• GIVEN DATA:
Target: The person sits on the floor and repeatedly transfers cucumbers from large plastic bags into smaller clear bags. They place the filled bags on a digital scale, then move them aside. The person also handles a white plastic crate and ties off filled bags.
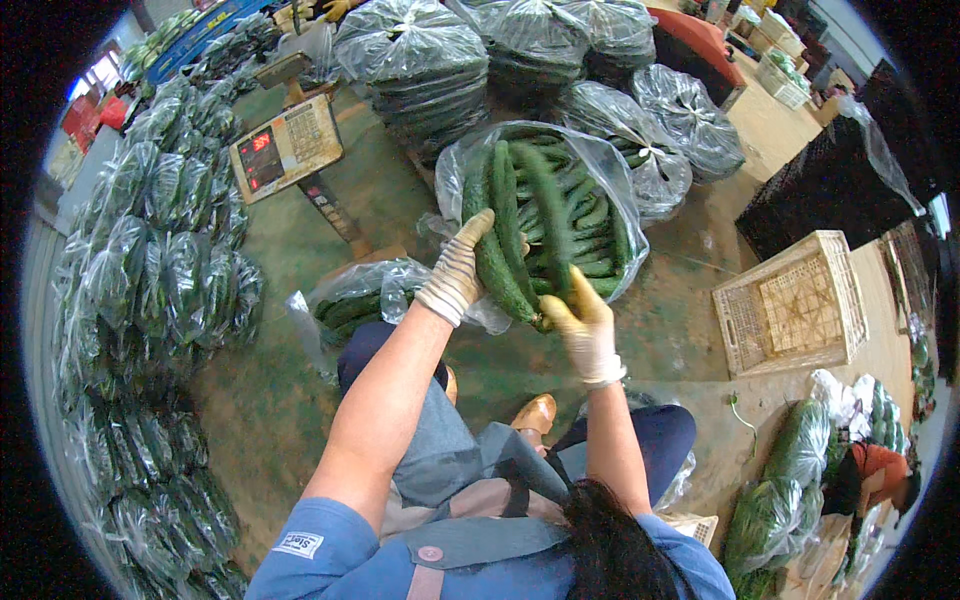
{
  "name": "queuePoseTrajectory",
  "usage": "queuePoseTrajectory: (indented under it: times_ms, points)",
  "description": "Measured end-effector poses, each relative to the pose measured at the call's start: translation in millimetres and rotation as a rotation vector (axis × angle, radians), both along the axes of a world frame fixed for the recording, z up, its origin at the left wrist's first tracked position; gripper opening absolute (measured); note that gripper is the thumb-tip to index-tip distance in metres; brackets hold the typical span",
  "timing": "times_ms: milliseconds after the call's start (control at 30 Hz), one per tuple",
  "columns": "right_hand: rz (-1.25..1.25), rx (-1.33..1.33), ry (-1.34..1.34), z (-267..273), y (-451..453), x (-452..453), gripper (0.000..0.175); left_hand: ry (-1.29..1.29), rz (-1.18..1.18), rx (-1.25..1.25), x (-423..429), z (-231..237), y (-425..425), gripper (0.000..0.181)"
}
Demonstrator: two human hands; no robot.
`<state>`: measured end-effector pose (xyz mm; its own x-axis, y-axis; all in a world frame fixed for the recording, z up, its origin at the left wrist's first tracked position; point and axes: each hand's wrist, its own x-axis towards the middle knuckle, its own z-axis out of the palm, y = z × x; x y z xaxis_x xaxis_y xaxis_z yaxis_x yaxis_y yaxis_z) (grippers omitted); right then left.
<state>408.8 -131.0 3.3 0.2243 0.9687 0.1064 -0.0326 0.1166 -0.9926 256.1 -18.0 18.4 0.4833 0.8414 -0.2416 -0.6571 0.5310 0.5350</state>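
Observation:
Before me stands an open clear plastic bag packed with long green cucumbers. My left hand, in a striped work glove, grips long cucumbers over the bag's near left side; their lower ends point towards my right hand. My right hand, in a glove with yellow fingers, holds the near end of another cucumber, which is blurred by motion. Just left of my left wrist, a smaller plastic bag of cucumbers lies on the floor.
A platform scale with a lit display stands front left. Tied bags of cucumbers crowd the far side. Stacked bagged cucumbers line the left. At right are a plastic crate and long bagged produce, with a person beyond.

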Motion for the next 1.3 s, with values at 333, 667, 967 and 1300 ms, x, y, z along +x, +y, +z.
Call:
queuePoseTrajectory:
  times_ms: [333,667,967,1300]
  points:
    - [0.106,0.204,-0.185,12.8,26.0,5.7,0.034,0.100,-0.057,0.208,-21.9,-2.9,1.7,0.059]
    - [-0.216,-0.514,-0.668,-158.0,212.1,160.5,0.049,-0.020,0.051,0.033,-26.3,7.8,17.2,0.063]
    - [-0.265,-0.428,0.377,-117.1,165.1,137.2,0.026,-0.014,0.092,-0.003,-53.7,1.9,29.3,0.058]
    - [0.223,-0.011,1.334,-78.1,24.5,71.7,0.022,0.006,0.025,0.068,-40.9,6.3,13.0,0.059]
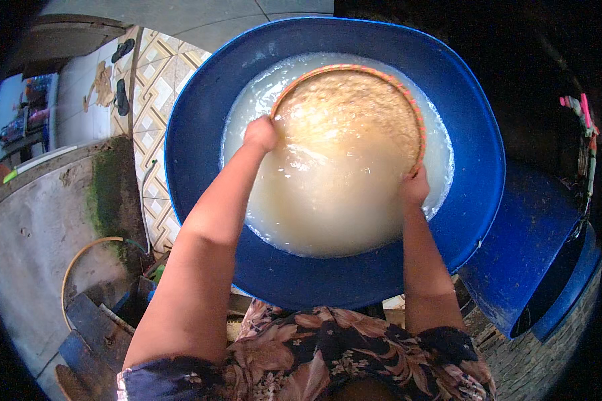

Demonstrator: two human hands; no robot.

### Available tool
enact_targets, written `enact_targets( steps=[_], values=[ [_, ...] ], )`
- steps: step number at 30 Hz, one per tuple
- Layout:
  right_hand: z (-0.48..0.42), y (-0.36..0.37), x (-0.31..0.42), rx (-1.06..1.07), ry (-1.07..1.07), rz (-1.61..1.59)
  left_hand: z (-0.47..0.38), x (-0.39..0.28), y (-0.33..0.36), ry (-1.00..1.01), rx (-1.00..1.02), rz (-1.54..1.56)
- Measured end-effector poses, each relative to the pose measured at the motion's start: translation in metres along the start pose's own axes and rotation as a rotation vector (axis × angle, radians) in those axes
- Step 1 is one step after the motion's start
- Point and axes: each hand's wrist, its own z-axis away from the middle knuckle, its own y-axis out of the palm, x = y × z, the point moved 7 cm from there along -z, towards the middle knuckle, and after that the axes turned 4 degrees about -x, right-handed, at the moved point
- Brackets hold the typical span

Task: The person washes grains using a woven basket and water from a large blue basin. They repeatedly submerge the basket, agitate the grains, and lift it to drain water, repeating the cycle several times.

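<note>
A round shallow basket [423, 131] with a red and yellow striped rim lies tilted in cloudy water [326, 220] inside a large blue plastic tub [474, 150]. My left hand [261, 133] grips the rim at its left side. At the lower right of the rim, my right hand [414, 186] holds on. Wet tan, grain-like matter [351, 105] is spread in the far part of the basket; what it is exactly, I cannot tell. The near part of the basket is hidden under the murky water.
On the right, a blue plastic barrel [521, 240] lies on its side. A mossy concrete wall [70, 190] and a curved hose [75, 255] are at the left. Dark sandals [122, 96] rest on the floor beyond, beside patterned tiles [155, 110].
</note>
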Motion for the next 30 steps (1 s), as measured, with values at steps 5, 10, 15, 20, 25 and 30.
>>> enact_targets(
  steps=[5,10,15,20,25,30],
  values=[
    [0.036,0.020,0.020,0.202,0.000,0.075,0.039,0.057,-0.008,-0.090,0.108,-0.128],
    [0.055,0.025,0.015,0.375,-0.137,0.059,0.089,0.076,-0.006,-0.084,0.218,-0.267],
    [0.039,-0.004,-0.014,0.459,-0.017,0.097,0.123,0.061,0.021,-0.181,0.262,-0.109],
    [0.001,-0.056,-0.019,0.390,-0.078,0.338,0.114,0.014,0.063,-0.029,0.361,-0.089],
    [-0.038,-0.090,-0.022,0.190,-0.031,0.357,0.082,-0.036,0.074,0.005,0.268,0.074],
    [-0.056,-0.108,-0.017,-0.018,-0.004,0.284,0.034,-0.083,0.052,0.175,0.110,0.110]
  ],
)
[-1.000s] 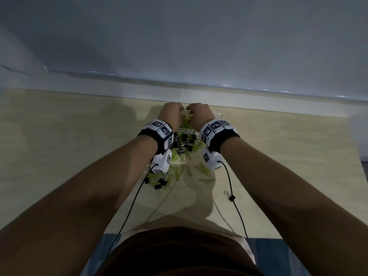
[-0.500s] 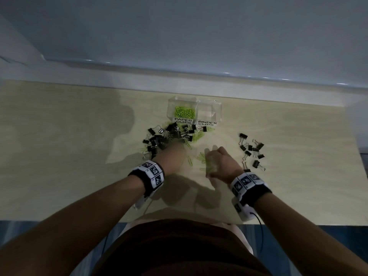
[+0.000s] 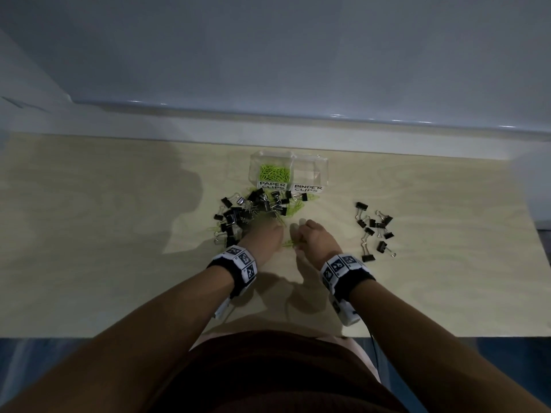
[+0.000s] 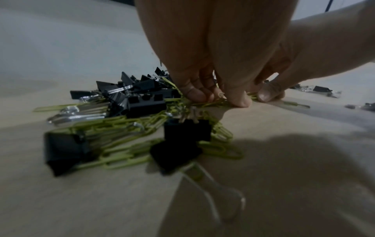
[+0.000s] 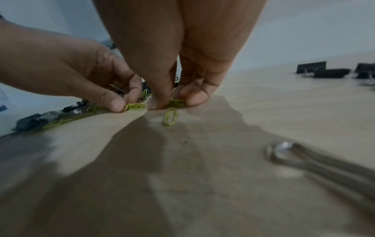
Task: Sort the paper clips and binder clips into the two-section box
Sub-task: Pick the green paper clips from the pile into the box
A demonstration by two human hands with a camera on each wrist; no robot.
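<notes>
A clear two-section box (image 3: 320, 171) stands at the table's far middle; its left section, labelled PAPER CLIPS, holds green paper clips (image 3: 273, 173), and the BINDER CLIPS section looks bare. In front of it lies a mixed heap of black binder clips (image 3: 238, 214) and green paper clips (image 4: 129, 126). My left hand (image 3: 264, 238) pinches green paper clips (image 5: 136, 106) at the heap's near edge. My right hand (image 3: 316, 239), just beside it, pinches more green paper clips (image 5: 176, 102) against the table. One loose paper clip (image 5: 170, 118) lies just in front of the right fingertips.
A second group of black binder clips (image 3: 376, 231) is scattered to the right of my right hand. The light wooden table (image 3: 119, 263) ends at a wall ledge behind the box. A binder clip's metal handle (image 5: 316, 158) lies close by the right wrist.
Both hands have come back from the box to the table's near middle and dropped onto the green paper clips, pinching them. The right hand shifted slightly toward the left hand.
</notes>
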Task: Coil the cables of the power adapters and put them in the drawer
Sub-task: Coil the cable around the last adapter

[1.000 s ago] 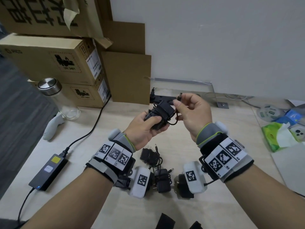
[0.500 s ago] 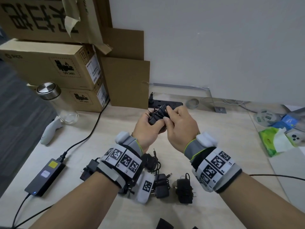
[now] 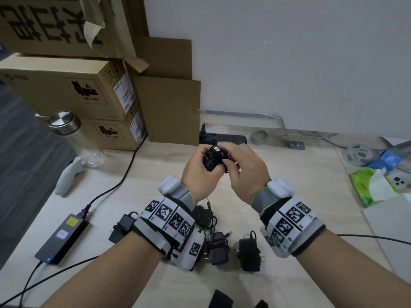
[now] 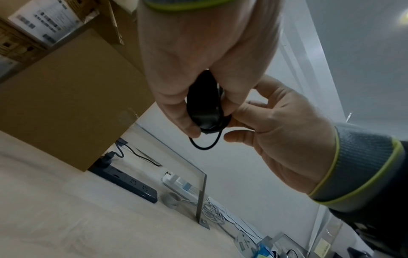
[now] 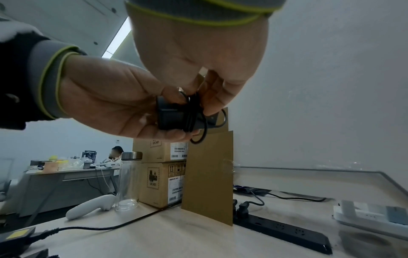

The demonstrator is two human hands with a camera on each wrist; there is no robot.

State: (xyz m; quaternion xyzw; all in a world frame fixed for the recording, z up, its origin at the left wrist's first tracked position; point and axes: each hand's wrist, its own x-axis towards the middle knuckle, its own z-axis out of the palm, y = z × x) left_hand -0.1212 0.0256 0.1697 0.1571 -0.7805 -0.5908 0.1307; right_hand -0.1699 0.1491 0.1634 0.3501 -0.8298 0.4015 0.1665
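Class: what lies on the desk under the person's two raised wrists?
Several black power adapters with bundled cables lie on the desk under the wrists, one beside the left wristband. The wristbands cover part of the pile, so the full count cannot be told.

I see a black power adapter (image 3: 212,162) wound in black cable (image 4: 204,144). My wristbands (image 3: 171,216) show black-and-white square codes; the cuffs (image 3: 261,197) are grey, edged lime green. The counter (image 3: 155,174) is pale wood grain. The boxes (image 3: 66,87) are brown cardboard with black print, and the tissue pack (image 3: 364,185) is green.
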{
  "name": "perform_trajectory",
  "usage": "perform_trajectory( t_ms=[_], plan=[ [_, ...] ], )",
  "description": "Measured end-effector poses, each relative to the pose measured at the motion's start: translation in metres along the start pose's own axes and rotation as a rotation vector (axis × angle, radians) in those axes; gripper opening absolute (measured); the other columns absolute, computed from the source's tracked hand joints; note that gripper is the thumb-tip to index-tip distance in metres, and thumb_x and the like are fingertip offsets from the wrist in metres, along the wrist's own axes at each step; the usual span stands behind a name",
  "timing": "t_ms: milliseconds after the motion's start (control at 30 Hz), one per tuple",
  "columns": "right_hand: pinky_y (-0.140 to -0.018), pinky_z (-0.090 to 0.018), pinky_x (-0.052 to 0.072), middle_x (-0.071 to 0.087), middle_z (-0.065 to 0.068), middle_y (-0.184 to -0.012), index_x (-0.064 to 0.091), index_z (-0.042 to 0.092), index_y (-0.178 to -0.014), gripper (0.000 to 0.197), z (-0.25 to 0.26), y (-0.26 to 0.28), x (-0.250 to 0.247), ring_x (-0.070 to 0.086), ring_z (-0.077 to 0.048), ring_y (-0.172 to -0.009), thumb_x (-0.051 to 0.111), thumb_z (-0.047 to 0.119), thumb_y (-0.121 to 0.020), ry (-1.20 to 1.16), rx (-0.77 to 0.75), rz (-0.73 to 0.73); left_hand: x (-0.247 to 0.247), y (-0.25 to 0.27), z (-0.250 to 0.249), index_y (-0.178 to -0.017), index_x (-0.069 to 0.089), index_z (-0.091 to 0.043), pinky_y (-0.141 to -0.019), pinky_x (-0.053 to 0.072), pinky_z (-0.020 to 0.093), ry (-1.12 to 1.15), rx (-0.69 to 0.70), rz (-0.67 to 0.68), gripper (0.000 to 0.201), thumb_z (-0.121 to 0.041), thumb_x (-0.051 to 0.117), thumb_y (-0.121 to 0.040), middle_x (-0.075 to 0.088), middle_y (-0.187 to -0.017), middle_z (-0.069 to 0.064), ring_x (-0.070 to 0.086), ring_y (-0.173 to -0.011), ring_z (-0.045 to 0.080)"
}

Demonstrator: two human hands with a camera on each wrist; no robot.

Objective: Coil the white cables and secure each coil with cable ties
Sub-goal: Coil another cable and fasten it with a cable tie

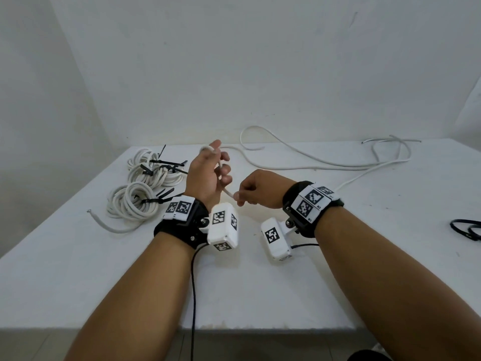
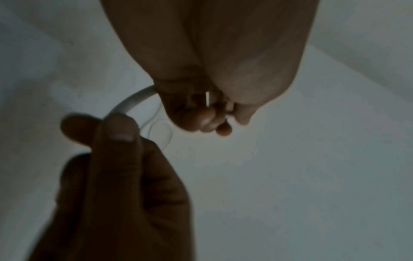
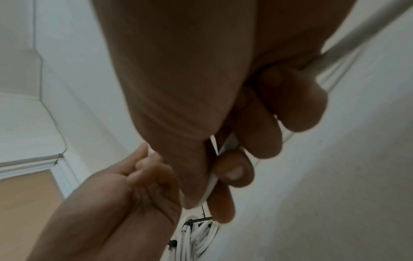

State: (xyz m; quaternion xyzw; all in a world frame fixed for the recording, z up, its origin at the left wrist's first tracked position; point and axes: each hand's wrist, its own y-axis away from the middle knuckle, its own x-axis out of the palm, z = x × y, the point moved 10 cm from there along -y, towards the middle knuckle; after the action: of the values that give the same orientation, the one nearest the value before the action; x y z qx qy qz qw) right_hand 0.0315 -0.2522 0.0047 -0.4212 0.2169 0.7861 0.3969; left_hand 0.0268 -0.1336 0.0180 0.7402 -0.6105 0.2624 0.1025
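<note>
Fingers point(image 3: 257, 132) of the right hand point(image 1: 256, 190) curled tight round the loose white cable point(image 1: 299, 158), thumb pressed along it, gripping just right of centre above the white table point(image 1: 338, 269). Left hand point(image 1: 205, 175) raised beside it, palm turned inward, fingers half bent, pinching the same cable near its end, with a short curved stretch bridging the two hands. Smooth, round, plain white jacket, fairly stiff, holding broad bends instead of lying flat. Beyond the right hand, trailing away across the far right part of the tabletop in long lazy loops, one arc lifting against the wall, with a thin bare-looking tip at the far right edge. On the far left of the table, two finished coils point(image 1: 148, 183) lying side by side and touching, each bound with black cable ties point(image 1: 166, 165) whose tails stick out. More black cable ties point(image 1: 466, 229) at the table's right edge, well apart from the hands.
</note>
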Motion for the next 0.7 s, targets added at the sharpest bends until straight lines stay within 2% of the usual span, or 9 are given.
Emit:
perform_trajectory(
  t_ms=[67,133,267,333,400,500,600,700],
  plan=[
    [-0.062,-0.027,0.04,0.057,0.0,-0.067,0.076,0.019,-0.08,0.028,0.004,0.005,-0.002,0.05,-0.016,-0.063,0.059,0.037,-0.094,0.026,-0.002,0.005,0.0,0.001,-0.001,-0.115,0.058,-0.013,-0.04,0.022,0.018,-0.162,0.05,-0.016,0.021,-0.016,0.042,-0.102,0.046,-0.066,-0.003,0.03,-0.046,0.007],
    [-0.062,-0.029,0.041,0.056,0.0,-0.065,0.076,0.02,-0.079,0.029,0.006,0.011,-0.004,0.052,-0.018,-0.065,0.058,0.038,-0.094,0.042,-0.005,0.013,0.0,0.0,-0.003,-0.108,0.061,-0.012,-0.041,0.022,0.018,-0.242,0.095,-0.027,0.022,-0.017,0.04,-0.103,0.041,-0.063,-0.003,0.027,-0.046,0.006],
    [-0.055,-0.026,0.036,0.048,0.005,-0.054,0.076,0.02,-0.077,0.022,0.009,0.021,-0.003,0.04,-0.011,-0.05,0.065,0.034,-0.089,0.069,0.0,0.047,0.005,-0.003,-0.002,-0.102,0.058,-0.009,-0.05,0.026,0.02,-0.216,0.107,-0.01,0.024,-0.005,0.034,-0.101,0.04,-0.068,-0.002,0.031,-0.051,0.006],
    [-0.055,-0.025,0.037,0.049,0.008,-0.053,0.072,0.024,-0.071,0.02,0.01,0.025,-0.002,0.04,-0.009,-0.048,0.067,0.033,-0.088,0.091,0.0,0.058,0.009,-0.002,0.0,-0.098,0.058,-0.009,-0.05,0.028,0.02,-0.299,0.115,0.021,0.024,-0.005,0.034,-0.101,0.041,-0.068,-0.001,0.033,-0.052,0.006],
    [-0.057,-0.024,0.038,0.053,0.009,-0.056,0.067,0.027,-0.07,0.02,0.012,0.03,-0.005,0.045,-0.007,-0.051,0.067,0.033,-0.089,0.113,-0.02,0.049,0.012,0.0,0.003,-0.091,0.058,-0.01,-0.051,0.032,0.022,-0.517,0.148,0.07,0.024,-0.009,0.037,-0.101,0.044,-0.066,-0.002,0.037,-0.052,0.008],
    [-0.056,-0.021,0.037,0.058,0.008,-0.066,0.068,0.027,-0.076,0.015,0.014,0.034,-0.018,0.049,-0.006,-0.057,0.065,0.031,-0.09,0.118,-0.06,-0.038,0.028,0.003,0.012,-0.077,0.052,-0.015,-0.057,0.038,0.028,-0.985,0.17,0.21,0.024,-0.014,0.041,-0.098,0.052,-0.062,-0.005,0.046,-0.053,0.013],
    [-0.055,-0.019,0.037,0.059,0.01,-0.065,0.073,0.023,-0.079,0.014,0.011,0.038,-0.033,0.05,-0.005,-0.056,0.066,0.028,-0.09,0.055,-0.103,-0.157,0.04,0.013,0.028,-0.073,0.042,-0.013,-0.053,0.039,0.027,-1.161,0.08,0.36,0.027,-0.016,0.038,-0.099,0.055,-0.059,-0.001,0.049,-0.047,0.016],
    [-0.054,-0.015,0.038,0.063,0.011,-0.063,0.078,0.021,-0.081,0.008,0.004,0.043,-0.047,0.052,-0.003,-0.055,0.073,0.026,-0.085,-0.037,-0.14,-0.254,0.041,0.023,0.048,-0.072,0.044,-0.012,-0.044,0.032,0.023,-1.082,-0.148,0.442,0.03,-0.015,0.033,-0.099,0.047,-0.056,0.003,0.038,-0.04,0.011]
  ],
)
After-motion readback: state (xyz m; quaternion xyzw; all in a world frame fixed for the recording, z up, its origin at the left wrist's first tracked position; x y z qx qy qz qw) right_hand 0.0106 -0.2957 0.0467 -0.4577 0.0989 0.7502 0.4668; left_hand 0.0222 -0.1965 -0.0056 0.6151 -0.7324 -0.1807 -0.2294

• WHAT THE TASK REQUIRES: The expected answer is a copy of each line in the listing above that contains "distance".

• WRITTEN RESPONSE:
  "description": "Measured end-effector poses, each relative to the pose measured at the call's start: translation in millimetres and rotation as a rotation vector (axis × angle, radians), both along the axes of a world frame fixed for the recording, z up, its origin at the left wrist's first tracked position; gripper opening absolute (measured); note that gripper is the thumb-tip to index-tip distance in metres; brackets hold the typical span",
  "description": "Measured end-effector poses, each relative to the pose measured at the motion's start: translation in metres along the start pose's own axes and rotation as a rotation vector (axis × angle, radians) in those axes; gripper opening absolute (measured); the other columns absolute, computed from the source's tracked hand joints; note that gripper is the thumb-tip to index-tip distance in metres, and thumb_x and the like are fingertip offsets from the wrist in metres, along the wrist's own axes at each step; the usual span stands behind a name",

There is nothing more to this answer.